## Exercise directions:
Below is a listing. Quote from it, exactly, the lines from the one containing "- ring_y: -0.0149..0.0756" down to the one containing "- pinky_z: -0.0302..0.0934", both ends included, and nothing else.

## Raw data:
-- Opening Marker --
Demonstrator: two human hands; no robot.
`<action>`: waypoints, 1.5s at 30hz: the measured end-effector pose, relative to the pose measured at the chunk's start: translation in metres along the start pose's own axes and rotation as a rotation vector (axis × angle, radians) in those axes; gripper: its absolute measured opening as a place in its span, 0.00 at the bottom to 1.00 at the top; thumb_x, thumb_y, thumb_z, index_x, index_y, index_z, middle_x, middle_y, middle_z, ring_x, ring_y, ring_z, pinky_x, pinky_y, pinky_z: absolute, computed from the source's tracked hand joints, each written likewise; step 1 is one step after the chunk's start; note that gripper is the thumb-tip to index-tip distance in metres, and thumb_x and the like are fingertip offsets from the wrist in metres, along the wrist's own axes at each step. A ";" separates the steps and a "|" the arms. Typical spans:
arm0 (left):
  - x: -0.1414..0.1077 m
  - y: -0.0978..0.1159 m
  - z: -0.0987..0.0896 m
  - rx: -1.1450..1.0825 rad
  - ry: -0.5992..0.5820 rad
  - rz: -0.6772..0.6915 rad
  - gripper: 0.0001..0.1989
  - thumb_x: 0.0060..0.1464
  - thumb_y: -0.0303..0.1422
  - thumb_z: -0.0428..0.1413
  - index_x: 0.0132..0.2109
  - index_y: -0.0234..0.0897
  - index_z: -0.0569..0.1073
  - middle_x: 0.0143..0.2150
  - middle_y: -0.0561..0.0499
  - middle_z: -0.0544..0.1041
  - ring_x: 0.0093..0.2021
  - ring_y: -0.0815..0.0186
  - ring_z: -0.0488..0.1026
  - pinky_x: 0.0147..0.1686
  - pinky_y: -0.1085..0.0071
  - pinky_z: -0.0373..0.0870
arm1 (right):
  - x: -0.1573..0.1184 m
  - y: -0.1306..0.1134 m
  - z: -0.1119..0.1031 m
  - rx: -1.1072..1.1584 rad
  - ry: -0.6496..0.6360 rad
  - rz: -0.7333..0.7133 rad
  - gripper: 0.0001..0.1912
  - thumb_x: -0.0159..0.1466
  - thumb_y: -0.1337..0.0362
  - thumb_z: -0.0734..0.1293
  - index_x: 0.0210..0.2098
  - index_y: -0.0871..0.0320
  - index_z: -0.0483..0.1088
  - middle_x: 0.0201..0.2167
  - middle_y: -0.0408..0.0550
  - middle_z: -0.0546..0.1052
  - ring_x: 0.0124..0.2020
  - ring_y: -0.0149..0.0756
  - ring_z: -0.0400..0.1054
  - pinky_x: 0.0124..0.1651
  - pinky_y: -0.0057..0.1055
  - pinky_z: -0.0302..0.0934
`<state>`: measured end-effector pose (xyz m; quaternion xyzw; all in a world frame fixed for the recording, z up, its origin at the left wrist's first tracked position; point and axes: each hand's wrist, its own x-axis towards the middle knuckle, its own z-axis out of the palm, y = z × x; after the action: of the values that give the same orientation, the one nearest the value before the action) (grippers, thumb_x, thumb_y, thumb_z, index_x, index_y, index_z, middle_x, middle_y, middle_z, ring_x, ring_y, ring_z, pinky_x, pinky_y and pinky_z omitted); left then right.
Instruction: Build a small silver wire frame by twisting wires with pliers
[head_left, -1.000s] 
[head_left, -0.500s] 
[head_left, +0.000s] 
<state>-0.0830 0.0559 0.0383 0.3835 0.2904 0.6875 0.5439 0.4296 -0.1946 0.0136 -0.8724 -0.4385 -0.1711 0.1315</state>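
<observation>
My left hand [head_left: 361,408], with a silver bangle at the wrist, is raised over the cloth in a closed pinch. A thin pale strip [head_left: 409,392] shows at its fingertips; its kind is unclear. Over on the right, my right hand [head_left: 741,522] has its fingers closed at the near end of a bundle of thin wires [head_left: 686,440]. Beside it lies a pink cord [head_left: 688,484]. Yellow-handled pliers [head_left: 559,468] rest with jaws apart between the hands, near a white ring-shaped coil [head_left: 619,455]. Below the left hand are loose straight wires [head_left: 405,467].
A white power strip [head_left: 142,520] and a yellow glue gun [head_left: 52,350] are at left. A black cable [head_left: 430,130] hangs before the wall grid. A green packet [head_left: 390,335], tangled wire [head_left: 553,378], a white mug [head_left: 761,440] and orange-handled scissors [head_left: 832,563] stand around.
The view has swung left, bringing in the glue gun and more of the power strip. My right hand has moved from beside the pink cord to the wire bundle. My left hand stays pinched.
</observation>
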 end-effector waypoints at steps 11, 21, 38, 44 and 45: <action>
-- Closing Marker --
## Solution to the problem:
  - ring_y: -0.0149..0.0756
  - ring_z: -0.0400..0.1054
  - pinky_x: 0.0124..0.1651
  - pinky_y: -0.0057..0.1055
  - pinky_z: -0.0302..0.0934

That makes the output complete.